French political scientist (born 1964)

Christophe Jaffrelot (born 12 February 1964) is a French political scientist specialising in South Asia, particularly India and Pakistan. He is a professor of South Asian politics and history the Centre d'études et de recherches internationales (CERI) at Sciences Po (Paris), a professor of Indian Politics and Sociology at the India Institute of King's College London, and a Research Director at the Centre national de la recherche scientifique (CNRS).

Critics have questioned aspects of Jaffrelot's interpretation of Hindu nationalism and his analysis of BJP rule and the Modi government's political trajectory.

==Education==
Christophe Jaffrelot is a graduate of the institut d’études politiques (Sciences Po) in Paris, the université de Paris-I Panthéon-Sorbonne, and of the Institut national des langues et civilisations orientales (INALCO). He has a doctorate of political science from Sciences Po in 1991 and has received a post-doctoral Habilitation degree.

==Career and work==
Jaffrelot works at the Centre for Studies in International Relations (CERI)-Sciences Po and has served as its Director from 2000 to 2008.
He is currently a senior research fellow at CNRS and a professor at Sciences Po. He is also a visiting professor at the India Institute, King's College London, and has taught at Columbia University, Yale University, Johns Hopkins University, the Université de Montréal, and as a Global Scholar at Princeton University. Since 2008, he has been a non-resident fellow at the Carnegie Endowment for International Peace.

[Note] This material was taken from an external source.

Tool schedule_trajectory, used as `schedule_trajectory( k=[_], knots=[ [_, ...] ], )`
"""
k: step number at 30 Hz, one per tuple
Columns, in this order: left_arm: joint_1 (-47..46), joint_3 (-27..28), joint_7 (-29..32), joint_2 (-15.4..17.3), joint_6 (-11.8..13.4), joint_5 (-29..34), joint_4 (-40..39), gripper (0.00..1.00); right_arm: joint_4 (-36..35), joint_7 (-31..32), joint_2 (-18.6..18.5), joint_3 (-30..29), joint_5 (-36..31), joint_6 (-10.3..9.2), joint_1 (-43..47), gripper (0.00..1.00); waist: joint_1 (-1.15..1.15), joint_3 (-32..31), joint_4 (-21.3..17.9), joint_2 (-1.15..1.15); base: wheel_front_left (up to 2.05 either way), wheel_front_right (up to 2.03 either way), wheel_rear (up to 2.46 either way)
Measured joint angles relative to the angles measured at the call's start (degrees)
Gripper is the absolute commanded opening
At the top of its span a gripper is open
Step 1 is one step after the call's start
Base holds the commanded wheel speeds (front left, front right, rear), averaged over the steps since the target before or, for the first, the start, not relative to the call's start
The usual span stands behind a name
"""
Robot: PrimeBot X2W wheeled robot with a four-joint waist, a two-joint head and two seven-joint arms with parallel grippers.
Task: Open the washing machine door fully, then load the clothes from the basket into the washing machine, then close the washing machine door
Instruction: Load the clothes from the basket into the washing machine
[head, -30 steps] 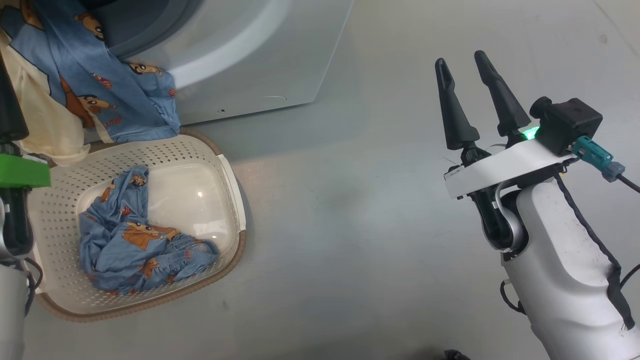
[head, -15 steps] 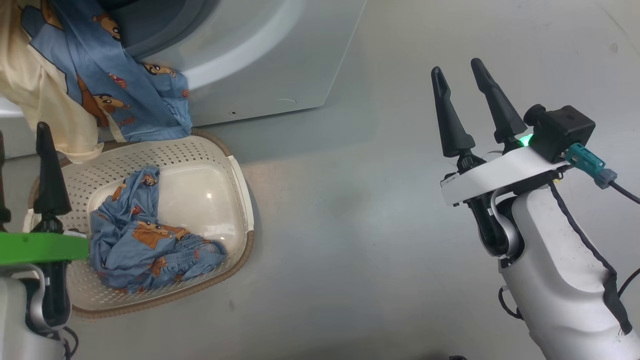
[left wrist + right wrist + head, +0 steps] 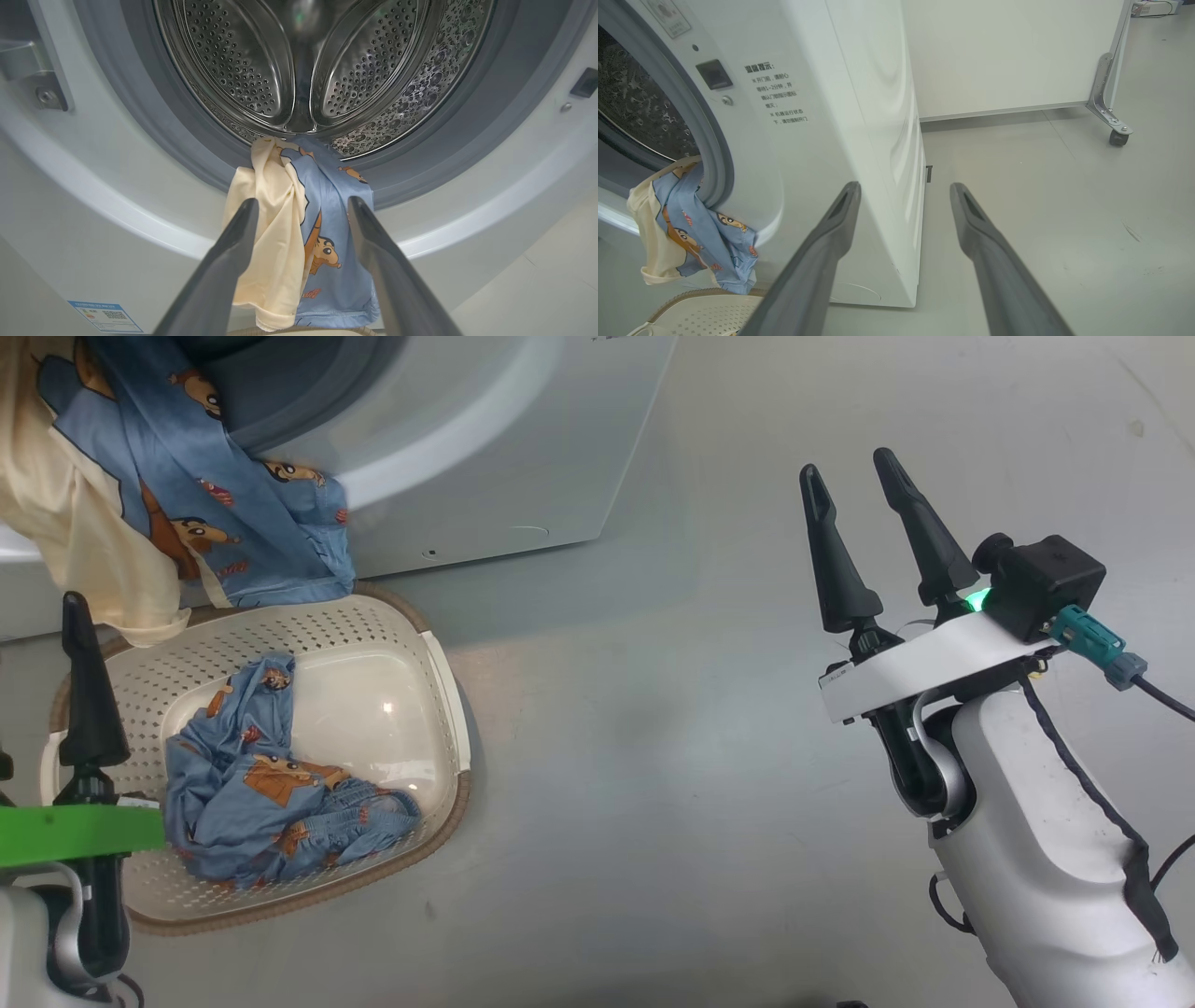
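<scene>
Basket (image 3: 187, 653): one garment (image 3: 271, 803). Drum (image 3: 233, 60) lip: one blue cloth (image 3: 336, 270), one cream cloth (image 3: 275, 224).

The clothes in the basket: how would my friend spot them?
Find the big white washing machine; on the floor before it sits a cream holey basket. Inside is a crumpled blue bundle with orange-brown cartoon figures. Unlike the blue and cream clothes hanging from the machine's opening, it lies bunched in the basket.
</scene>
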Motion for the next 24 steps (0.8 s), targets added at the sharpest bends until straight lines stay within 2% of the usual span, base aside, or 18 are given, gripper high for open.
schedule_trajectory(
  k=[17, 24],
  knots=[
    [2.38, 0.83, 0.0, -0.63, -0.56, 1.49, -1.76, 1.0, 0.04, 0.0, 0.07, 0.04, 0.09, 0.0, 0.74, 1.0, 0.0, 0.35, -0.77, 0.0, 0.0, 0.0, 0.0],
    [2.59, 0.56, 0.0, -0.3, -0.62, 1.74, 0.13, 1.0, 0.07, 0.0, 0.23, 0.42, 0.1, 0.0, 0.73, 1.0, 0.0, 0.7, -1.06, 0.0, 0.0, 0.0, 0.0]
  ],
)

Jaffrelot was awarded the CNRS Bronze Medal in 1993, has served as editor or editor-in-chief of several scholarly journals on politics and sociology, and is a Permanent Consultant at the Direction de la Prospective of the French Ministry of Foreign Affairs. He chairs the scientific council of the six research centers of the French Ministry of Foreign Affairs and CNRS in Asia since 2007. Jaffrelot is the president of the Political Science section of the French National Committee for Scientific Research (CoNRS) since 2012.

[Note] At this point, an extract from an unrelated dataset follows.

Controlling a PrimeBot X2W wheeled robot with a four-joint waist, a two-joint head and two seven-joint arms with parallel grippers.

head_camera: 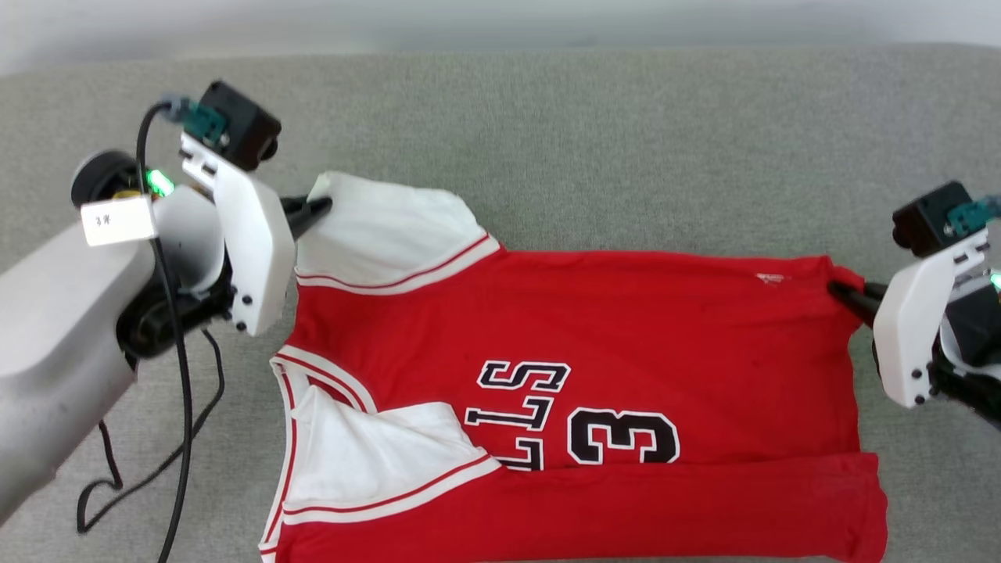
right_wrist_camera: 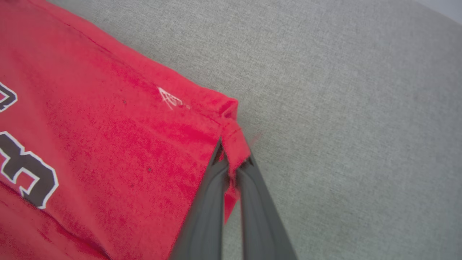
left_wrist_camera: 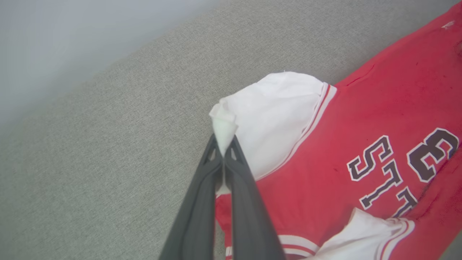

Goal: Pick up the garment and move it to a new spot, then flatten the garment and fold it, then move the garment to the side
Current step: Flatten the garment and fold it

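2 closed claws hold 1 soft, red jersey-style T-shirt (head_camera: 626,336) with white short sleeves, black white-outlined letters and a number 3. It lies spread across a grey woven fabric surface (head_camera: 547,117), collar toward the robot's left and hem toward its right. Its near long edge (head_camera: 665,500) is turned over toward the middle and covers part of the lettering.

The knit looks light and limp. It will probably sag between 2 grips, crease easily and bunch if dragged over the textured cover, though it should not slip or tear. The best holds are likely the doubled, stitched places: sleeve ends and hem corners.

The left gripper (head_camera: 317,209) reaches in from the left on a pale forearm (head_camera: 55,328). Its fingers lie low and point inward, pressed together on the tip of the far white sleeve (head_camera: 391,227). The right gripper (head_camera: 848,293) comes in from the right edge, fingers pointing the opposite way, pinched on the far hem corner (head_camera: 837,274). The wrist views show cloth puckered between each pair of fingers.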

Jaffrelot's research is centered on South Asia, particularly India and Pakistan. His publications on India cover aspects of Indian nationalism and democracy, Hindu nationalism, caste mobilisation in politics and ethnic conflicts. Similarly, on Pakistan, his scholarship has focused on Pakistani nationalism, Islamic fundamentalism, Taliban and Kashmir militancy, politics, coups and its history as a rentier state in the context of global geopolitics. His interest in India was kindled when he was still in school, through a philosophy teacher well-versed in Indian philosophy. He visited India when he was 20 and found Indian society interesting in many different ways.

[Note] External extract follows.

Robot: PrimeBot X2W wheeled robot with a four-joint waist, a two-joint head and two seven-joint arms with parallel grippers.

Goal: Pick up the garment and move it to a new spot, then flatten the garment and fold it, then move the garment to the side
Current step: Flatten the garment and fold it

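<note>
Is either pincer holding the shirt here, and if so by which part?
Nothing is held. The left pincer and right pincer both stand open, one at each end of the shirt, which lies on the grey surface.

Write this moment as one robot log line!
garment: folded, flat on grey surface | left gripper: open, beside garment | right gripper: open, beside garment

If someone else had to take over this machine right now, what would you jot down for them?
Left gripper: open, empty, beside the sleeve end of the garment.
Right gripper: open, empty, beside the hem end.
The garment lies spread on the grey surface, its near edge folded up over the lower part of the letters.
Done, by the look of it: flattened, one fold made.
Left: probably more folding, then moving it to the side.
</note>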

He is the senior editor of the Sciences Po book series, Comparative Politics and International Relations published by C. Hurst & Co. He has been the editor-in-chief of Critique Internationale and serves on the editorial boards of Nations and Nationalism and International Political Sociology. He is also on the editorial board of The Online Encyclopaedia of Mass Violence.

He often writes columns for the Indian Express and The Caravan, and received the Ramnath Goenka Award for Excellence in Journalism.
He was awarded the Brienne Prize for geopolitics by the Defense Ministry of France for his book Le Syndrome Pakistanais.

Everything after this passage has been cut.